→ **TASK DETAILS**
Using the records below, repeat exactly the lines from the one holding "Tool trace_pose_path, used" through the one holding "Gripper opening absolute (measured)", both ends included, and no others.

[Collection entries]
━━━━

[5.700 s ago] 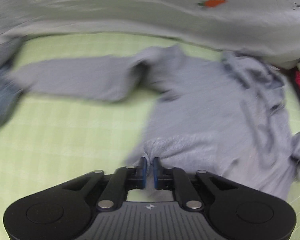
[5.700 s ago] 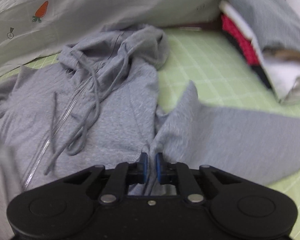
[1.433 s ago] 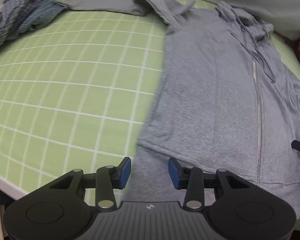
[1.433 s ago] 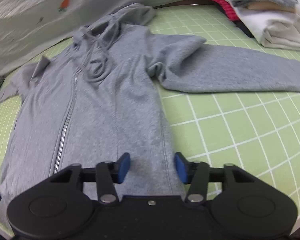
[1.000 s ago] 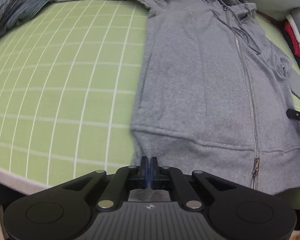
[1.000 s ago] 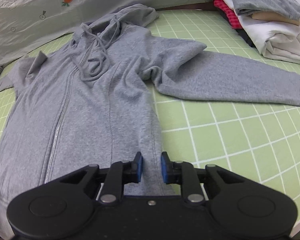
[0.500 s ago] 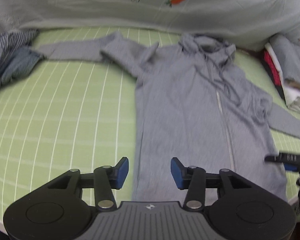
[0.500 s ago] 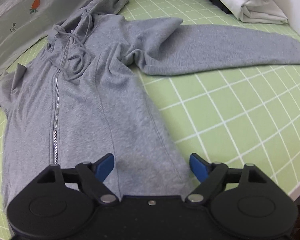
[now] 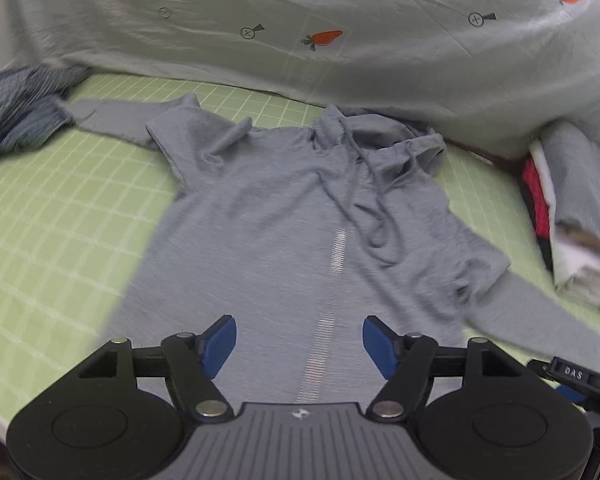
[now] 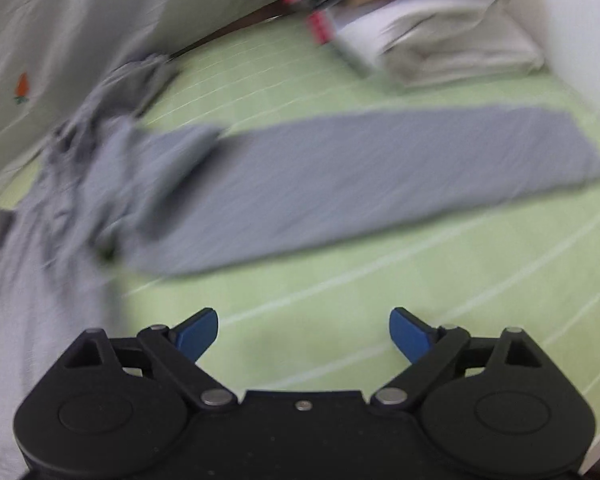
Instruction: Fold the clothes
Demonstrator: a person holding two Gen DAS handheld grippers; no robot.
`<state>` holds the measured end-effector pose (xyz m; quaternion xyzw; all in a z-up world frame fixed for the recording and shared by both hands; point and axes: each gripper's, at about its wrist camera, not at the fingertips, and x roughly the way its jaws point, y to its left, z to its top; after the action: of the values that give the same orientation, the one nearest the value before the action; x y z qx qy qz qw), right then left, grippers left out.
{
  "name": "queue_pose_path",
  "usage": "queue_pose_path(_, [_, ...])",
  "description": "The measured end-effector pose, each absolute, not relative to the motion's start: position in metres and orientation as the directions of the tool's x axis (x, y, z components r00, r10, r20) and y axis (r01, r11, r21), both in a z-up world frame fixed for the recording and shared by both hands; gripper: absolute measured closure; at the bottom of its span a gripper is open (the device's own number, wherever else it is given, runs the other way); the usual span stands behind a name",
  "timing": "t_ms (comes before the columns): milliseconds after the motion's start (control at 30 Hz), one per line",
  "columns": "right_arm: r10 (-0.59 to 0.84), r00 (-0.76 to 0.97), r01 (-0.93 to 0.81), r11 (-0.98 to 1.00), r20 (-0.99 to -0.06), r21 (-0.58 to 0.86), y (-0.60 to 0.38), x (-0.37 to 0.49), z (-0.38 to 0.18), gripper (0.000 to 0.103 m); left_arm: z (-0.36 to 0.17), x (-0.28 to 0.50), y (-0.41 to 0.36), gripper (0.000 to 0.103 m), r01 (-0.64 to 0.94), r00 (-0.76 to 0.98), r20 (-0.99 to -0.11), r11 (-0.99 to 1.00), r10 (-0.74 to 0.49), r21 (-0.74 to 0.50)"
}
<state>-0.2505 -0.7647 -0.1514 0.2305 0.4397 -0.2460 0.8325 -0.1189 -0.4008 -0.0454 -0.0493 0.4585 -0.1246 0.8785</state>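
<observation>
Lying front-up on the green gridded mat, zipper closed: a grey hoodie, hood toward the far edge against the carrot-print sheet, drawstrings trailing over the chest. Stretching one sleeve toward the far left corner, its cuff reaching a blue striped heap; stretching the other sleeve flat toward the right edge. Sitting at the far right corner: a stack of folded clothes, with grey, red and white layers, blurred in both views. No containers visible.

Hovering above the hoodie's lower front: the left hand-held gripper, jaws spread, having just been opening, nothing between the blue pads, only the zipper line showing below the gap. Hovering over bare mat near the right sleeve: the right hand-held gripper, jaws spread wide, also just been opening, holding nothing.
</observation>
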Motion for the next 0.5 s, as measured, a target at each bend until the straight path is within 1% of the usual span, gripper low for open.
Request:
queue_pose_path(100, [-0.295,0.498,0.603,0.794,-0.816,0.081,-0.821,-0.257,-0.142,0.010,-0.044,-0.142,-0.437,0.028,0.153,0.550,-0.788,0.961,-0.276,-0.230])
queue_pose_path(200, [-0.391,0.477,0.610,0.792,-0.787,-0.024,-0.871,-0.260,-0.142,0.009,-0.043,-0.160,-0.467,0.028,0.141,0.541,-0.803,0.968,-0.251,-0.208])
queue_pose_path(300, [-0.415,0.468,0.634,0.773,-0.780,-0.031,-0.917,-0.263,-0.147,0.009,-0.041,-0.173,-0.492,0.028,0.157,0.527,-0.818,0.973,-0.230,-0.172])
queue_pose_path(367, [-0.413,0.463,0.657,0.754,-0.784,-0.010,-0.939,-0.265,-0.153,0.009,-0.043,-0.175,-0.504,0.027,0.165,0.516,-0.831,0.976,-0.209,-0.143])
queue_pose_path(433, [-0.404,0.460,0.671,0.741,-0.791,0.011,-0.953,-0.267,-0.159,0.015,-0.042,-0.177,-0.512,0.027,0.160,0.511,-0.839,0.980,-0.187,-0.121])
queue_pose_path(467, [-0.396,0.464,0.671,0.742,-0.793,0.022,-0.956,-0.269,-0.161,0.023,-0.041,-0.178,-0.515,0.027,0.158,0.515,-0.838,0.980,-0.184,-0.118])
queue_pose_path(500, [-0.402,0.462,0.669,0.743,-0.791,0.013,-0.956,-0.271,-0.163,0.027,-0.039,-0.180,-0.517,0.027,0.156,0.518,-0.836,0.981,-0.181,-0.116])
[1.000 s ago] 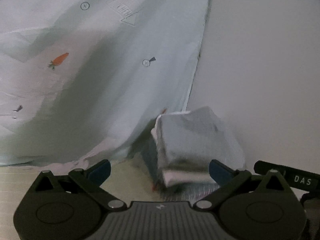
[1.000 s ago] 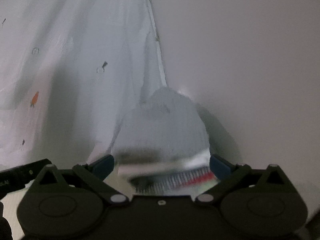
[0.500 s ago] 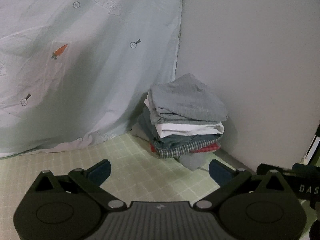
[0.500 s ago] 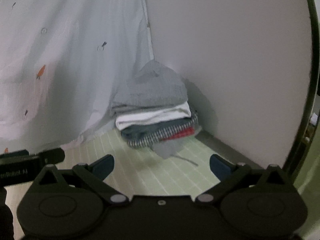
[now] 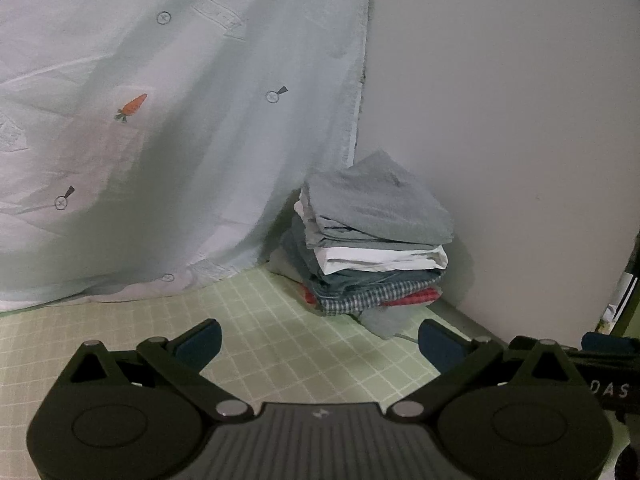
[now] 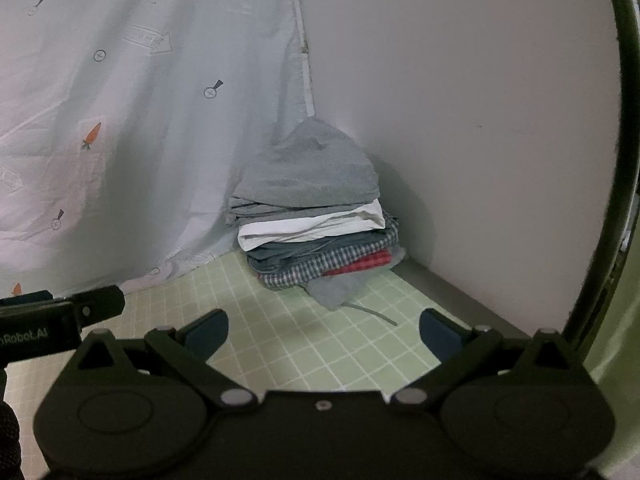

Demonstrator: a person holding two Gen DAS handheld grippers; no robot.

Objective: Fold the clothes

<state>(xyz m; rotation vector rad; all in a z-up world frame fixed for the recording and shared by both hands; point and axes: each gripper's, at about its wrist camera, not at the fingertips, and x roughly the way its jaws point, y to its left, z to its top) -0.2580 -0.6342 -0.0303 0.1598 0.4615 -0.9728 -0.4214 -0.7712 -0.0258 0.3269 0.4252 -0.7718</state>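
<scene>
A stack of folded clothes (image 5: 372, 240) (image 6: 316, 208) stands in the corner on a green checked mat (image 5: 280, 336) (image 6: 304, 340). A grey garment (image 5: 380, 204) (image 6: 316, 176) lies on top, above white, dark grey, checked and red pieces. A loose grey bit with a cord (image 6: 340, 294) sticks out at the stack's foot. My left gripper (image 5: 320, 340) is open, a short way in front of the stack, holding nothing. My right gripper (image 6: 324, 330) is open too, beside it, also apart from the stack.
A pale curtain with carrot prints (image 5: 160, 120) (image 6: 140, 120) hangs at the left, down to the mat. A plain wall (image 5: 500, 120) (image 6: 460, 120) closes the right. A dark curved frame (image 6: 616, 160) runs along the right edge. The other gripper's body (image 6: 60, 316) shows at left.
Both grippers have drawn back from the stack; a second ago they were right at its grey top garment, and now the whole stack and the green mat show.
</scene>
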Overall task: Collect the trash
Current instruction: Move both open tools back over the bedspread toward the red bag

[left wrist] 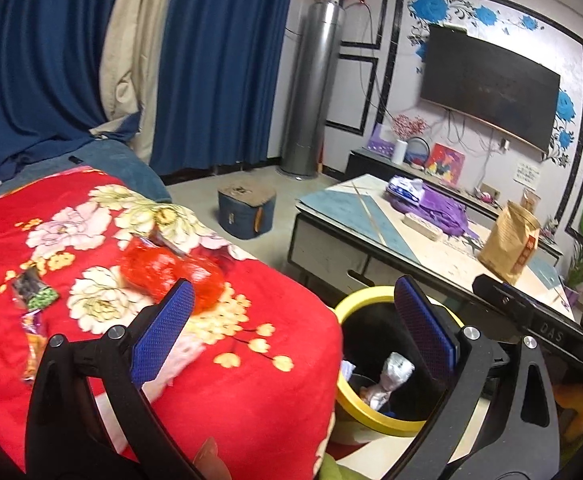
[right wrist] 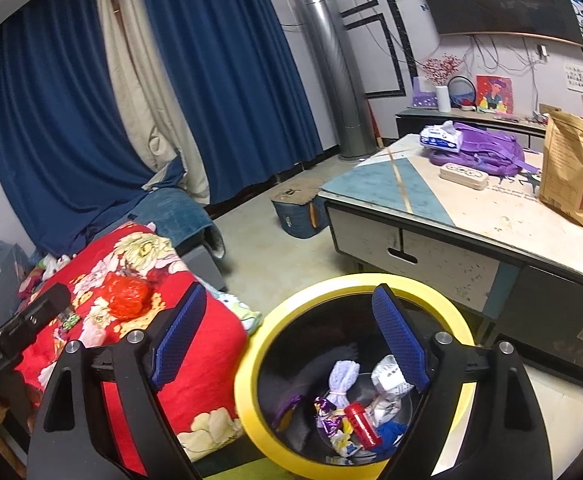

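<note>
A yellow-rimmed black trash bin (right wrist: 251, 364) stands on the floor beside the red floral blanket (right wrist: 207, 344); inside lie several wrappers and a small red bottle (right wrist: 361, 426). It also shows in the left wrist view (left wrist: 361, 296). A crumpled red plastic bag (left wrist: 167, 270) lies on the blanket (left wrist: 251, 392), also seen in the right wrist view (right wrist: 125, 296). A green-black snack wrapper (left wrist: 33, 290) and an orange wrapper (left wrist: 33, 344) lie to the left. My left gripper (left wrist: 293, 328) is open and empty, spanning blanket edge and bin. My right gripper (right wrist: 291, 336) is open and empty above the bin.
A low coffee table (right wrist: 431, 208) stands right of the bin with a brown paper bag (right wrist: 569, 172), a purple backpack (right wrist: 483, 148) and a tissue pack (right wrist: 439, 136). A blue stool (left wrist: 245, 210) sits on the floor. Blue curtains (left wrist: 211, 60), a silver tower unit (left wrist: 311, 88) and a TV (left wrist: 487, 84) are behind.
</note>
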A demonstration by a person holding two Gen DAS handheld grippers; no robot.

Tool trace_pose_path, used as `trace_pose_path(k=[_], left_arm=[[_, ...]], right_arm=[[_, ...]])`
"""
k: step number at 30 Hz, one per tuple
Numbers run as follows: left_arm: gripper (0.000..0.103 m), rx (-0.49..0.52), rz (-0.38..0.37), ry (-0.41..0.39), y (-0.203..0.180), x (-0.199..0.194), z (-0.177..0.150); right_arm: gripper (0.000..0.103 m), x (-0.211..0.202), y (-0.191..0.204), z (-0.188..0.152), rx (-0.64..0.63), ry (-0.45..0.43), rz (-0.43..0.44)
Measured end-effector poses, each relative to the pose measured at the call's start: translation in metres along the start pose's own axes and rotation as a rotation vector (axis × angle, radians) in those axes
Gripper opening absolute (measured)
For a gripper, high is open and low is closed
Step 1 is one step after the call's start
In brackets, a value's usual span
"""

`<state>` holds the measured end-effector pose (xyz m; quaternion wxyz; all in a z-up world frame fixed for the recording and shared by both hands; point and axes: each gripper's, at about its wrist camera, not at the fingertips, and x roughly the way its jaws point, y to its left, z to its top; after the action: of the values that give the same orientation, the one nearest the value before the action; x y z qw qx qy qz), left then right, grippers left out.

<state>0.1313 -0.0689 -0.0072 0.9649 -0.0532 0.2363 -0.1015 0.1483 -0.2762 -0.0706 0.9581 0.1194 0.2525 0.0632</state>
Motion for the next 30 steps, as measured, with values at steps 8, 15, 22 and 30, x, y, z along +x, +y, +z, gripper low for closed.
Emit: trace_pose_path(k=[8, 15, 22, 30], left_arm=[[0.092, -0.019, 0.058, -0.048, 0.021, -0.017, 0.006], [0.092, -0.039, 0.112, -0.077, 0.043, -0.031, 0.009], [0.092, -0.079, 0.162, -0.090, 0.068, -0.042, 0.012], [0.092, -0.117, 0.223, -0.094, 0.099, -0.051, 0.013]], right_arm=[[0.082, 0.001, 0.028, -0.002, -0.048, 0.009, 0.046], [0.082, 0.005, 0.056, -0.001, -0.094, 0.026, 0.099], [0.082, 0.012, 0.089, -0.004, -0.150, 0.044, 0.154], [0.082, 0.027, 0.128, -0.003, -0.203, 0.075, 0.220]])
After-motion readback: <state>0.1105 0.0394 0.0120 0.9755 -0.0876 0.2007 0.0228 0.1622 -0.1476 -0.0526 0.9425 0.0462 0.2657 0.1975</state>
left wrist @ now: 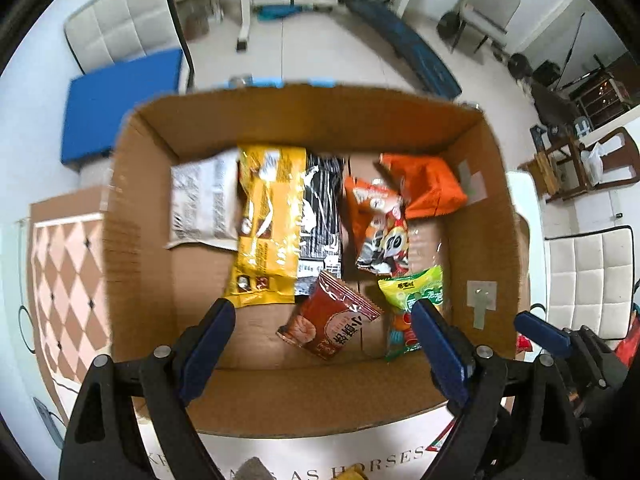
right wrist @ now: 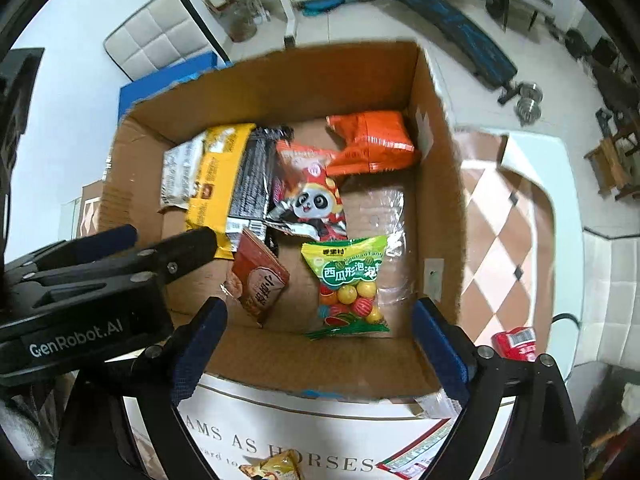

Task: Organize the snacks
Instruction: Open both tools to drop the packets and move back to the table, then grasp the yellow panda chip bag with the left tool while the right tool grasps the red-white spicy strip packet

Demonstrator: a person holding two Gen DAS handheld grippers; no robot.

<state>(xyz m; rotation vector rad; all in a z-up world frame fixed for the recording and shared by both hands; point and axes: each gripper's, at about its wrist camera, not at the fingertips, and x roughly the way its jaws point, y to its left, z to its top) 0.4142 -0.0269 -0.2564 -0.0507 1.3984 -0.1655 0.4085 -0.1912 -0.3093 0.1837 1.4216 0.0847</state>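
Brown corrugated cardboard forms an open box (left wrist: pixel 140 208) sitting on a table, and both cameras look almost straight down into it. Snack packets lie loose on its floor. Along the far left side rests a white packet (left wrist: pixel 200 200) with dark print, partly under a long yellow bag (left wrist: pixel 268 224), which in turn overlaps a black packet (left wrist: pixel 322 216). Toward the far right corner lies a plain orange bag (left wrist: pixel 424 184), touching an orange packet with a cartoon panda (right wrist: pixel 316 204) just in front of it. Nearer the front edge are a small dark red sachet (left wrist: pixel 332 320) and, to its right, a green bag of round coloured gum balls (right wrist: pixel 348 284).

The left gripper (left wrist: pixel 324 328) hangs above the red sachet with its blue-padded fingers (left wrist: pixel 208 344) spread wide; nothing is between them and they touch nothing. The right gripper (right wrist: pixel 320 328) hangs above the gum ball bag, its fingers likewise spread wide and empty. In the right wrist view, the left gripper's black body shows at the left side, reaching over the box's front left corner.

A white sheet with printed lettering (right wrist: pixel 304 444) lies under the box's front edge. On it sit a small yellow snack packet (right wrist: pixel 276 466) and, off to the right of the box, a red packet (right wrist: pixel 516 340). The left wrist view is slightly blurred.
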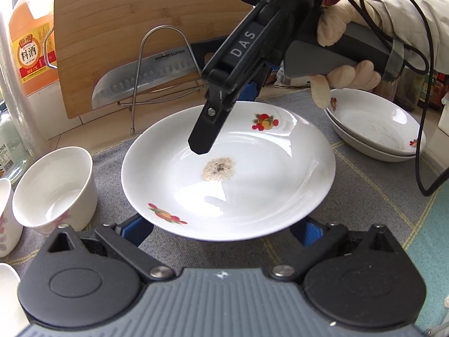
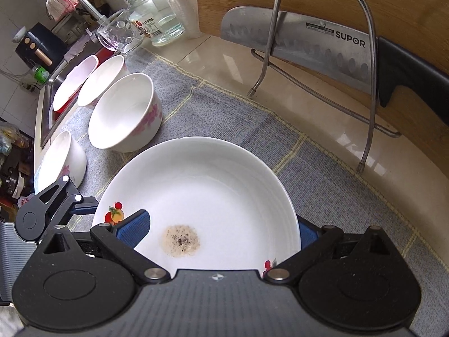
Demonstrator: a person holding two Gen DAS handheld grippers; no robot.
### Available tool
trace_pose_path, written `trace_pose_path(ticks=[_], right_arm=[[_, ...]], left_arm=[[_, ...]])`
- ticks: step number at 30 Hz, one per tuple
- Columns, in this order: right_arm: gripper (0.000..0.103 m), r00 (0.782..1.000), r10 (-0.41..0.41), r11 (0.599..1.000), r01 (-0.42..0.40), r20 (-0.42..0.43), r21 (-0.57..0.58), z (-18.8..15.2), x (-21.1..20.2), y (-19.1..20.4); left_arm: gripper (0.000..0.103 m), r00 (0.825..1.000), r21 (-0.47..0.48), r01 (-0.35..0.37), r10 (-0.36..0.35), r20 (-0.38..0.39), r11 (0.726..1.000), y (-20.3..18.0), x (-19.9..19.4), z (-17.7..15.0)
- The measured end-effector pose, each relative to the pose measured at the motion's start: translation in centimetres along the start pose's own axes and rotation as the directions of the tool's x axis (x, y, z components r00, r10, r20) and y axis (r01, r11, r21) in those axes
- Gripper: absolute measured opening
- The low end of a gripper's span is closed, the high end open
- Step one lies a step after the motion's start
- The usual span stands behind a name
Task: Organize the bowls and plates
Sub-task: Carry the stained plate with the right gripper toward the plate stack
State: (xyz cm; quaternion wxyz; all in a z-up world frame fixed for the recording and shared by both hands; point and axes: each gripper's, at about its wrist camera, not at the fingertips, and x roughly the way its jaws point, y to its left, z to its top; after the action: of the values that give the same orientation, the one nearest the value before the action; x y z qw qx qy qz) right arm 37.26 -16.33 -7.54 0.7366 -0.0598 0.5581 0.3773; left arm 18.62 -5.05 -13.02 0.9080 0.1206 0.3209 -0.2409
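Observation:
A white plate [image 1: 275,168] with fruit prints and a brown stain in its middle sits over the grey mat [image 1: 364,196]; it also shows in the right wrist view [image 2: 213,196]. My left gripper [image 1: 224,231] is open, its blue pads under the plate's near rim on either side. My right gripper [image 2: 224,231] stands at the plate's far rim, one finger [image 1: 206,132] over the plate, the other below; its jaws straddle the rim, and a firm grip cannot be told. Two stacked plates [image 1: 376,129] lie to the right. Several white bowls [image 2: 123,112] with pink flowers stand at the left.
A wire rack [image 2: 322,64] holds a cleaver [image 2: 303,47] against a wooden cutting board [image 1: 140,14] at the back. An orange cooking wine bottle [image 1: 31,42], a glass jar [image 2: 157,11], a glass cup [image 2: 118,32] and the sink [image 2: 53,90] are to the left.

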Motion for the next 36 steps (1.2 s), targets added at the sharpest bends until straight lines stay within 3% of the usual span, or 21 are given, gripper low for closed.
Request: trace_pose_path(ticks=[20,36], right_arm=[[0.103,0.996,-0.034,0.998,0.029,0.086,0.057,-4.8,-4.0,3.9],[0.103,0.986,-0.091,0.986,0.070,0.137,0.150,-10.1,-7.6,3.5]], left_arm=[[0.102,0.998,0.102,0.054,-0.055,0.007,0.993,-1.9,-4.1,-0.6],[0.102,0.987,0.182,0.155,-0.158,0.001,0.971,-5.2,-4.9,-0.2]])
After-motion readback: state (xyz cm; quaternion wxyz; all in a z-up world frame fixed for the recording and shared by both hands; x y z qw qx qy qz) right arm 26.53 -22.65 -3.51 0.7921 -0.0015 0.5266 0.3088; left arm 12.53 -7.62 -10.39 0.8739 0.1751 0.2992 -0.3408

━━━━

→ **SOLUTION TO THIS PROBLEM**
Tool trace_pose_path, used as `trace_pose_path(k=[_], left_arm=[[_, ...]], right_arm=[[_, ...]])`
"""
k: step number at 30 Hz, one per tuple
Numbers run as follows: left_arm: gripper (0.000..0.103 m), rx (-0.49..0.52), rz (-0.38..0.37), ry (-0.41..0.39), y (-0.203..0.180), x (-0.199..0.194), z (-0.177..0.150); right_arm: gripper (0.000..0.103 m), x (-0.211..0.202), y (-0.191..0.204), z (-0.188..0.152), rx (-0.64..0.63), ry (-0.45..0.43), rz (-0.43..0.44)
Measured end-effector poses, each relative to the pose measured at the call's start: translation in metres along the start pose's own axes and rotation as a rotation vector (axis × angle, radians) in those axes
Gripper opening absolute (measured)

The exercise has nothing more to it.